Often, inspired by his favorite music, the attorney took the creative lead and wrote full chapters only to delete them in frustration the next week.
“Dude,” texted the author to his pen pal, “I just dumped five thousands words in the trash.”
“What was wrong with it?”
“It was great but it does not belong there somehow.”
“You are the boss,” joked Tim.
“Nah, it’s nuts, the portions were there to help and make this simpler. It was playing Round 27 in the Hotel, dumped. It’s like the book won’t let me simplify it. This META stuff, it does not belong there, giant waste of time.”
“You kept it somewhere I hope,” Tim typed.
“No. That’s stupid, right? But shit I think is beyond stupid is in, I added a Pokémon game, it’s cute but WTF?”
“Pokémon?”
“Yep. I am not controlling this. It’s like someone else is writing. But in 2072, why Pokémon and not something else.”
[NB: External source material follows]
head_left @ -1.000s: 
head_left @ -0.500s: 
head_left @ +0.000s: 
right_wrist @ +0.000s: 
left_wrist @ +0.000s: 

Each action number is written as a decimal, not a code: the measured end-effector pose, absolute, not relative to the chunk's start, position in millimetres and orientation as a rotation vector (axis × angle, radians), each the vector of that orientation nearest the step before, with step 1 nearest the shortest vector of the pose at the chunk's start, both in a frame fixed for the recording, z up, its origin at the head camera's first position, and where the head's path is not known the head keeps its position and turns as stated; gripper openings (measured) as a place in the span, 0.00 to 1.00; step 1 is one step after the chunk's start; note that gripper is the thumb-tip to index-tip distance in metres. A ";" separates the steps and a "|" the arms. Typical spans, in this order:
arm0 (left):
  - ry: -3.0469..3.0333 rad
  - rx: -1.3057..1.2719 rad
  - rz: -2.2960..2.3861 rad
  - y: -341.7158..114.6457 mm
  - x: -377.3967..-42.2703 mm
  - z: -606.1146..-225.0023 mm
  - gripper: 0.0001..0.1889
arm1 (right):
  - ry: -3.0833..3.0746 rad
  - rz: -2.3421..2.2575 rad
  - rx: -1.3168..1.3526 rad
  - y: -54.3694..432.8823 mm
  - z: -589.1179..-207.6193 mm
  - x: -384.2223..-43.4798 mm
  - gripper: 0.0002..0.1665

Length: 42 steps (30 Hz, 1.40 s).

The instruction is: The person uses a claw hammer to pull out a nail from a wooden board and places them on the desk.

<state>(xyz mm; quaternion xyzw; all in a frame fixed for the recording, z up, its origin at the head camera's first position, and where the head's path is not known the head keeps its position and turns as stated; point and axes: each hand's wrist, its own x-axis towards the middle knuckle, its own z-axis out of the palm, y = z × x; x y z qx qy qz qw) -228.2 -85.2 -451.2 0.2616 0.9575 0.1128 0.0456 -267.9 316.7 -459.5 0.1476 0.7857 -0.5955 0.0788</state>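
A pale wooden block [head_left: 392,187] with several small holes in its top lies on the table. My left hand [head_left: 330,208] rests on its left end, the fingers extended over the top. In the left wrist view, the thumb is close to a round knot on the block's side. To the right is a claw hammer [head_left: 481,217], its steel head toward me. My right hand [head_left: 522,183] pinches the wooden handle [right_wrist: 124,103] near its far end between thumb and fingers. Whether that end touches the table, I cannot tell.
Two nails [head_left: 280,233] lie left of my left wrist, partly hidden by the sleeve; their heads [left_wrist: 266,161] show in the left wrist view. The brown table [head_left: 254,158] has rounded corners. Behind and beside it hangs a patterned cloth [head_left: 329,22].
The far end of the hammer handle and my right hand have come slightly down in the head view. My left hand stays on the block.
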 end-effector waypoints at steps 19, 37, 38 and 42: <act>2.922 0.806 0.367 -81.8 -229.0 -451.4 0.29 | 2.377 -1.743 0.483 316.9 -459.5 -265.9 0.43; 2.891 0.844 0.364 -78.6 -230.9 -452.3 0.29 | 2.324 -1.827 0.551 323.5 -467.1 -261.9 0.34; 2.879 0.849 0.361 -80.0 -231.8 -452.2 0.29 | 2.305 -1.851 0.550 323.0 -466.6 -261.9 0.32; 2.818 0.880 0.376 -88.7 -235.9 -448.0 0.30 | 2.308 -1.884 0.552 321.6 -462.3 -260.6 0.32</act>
“Stop selling yourself short. You are the most brilliant man I know. This is solid, we will fix it later.”
“This story makes no sense, none. It moves around, has no lasers or fighting the normal readers want. No one gets quantum physics, this a waste of our time.”
He was right, but the odd couple continued.
***
“Yo, Dude?” Typed the author another day.
“What is now?”
“I can’t write this.”
“What, Why?”
“Don’t laugh?”
“I am the one who shit his pants twice this week.”
“I can’t write any of this anymore without balling like a kid. I can’t go to type in public, people think I am crazy even at my normal spots.”
“A good cry is good once in a while.”
“It’s draining me, work is hard, this is getting to be much.”
“Luck still there?”
“Of course.”
“Then keep going.”
***
“The ending is coming in. Fuck.”
“Why?”
“I am not sure we will like this,” confined the Canadian several years later to his makeshift editor.
“This shit is the only reason I am alive, hit me!”
“You and I are in it. I know, that makes no sense.”
“Don’t talk about my problem with Oxy, right?”
“I have to. I don’t edit this stuff anymore. I don’t care, I am just the first reader. It’s like a pregnancy, I need it done, like yesterday. This will be nuts, the ending is beyond strange.”
“We both expected complex.”
“It’s not like that. I have several endings. This will not be Lord of the Rings. That was a downer of an ending. Dump ring, win. Giant falcons. This will be weird.”
“Dude, do what you must, I trust you at this point, I will just try to stay alive.”